WHAT TO WORK ON:
Reproduce, from the lines below, exactly the stretch that begins at the line containing "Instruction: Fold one" and ends at the line containing "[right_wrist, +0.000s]", both included.

TASK INPUT:
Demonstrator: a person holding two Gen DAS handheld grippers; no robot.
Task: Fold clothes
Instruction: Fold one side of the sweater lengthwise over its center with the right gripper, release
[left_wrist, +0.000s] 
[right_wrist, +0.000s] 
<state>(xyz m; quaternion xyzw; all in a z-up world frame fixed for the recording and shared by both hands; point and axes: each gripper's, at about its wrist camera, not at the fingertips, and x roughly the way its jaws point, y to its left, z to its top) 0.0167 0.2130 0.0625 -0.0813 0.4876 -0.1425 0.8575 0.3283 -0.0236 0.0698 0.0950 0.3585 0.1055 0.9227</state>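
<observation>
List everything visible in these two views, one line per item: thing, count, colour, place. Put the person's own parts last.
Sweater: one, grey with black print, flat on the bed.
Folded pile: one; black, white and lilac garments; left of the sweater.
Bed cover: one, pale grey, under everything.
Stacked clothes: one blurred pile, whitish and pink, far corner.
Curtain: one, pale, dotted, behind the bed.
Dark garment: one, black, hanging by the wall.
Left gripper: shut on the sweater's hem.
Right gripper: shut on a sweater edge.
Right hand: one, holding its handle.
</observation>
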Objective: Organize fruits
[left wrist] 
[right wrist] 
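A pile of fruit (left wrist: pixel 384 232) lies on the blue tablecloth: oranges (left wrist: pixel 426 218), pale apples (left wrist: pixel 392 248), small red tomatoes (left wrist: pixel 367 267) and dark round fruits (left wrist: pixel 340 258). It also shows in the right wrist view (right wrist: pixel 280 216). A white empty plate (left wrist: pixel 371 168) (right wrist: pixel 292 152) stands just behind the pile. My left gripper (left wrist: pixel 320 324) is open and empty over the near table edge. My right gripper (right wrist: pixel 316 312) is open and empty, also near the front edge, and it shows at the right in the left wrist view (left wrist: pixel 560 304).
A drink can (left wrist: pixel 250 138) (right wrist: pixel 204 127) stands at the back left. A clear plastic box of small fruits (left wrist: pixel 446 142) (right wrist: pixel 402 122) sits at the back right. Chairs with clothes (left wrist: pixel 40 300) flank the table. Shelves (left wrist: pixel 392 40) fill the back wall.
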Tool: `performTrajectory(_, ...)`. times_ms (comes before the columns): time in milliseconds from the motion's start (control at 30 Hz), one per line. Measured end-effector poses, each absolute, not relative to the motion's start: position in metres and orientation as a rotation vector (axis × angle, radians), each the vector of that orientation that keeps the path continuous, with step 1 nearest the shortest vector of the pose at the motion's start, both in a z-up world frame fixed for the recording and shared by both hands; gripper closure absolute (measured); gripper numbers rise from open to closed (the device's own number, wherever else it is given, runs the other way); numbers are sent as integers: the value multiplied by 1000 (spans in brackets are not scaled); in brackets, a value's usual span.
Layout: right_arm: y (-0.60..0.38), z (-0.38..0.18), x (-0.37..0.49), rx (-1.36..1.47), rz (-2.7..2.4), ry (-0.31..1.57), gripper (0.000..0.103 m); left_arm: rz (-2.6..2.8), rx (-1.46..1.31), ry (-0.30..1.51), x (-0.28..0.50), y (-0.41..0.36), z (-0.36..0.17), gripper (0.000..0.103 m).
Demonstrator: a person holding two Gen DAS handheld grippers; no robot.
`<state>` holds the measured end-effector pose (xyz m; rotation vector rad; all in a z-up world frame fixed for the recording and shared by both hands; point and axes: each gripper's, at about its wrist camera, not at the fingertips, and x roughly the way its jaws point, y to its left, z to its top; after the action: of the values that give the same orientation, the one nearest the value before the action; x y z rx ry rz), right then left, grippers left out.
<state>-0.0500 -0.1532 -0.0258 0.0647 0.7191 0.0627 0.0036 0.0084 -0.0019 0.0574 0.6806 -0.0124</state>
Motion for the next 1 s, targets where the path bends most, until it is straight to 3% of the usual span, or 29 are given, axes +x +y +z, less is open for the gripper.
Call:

RESPONSE FOR THIS EXERCISE:
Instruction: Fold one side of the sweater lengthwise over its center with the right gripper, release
[left_wrist, +0.000s] 
[right_wrist, +0.000s] 

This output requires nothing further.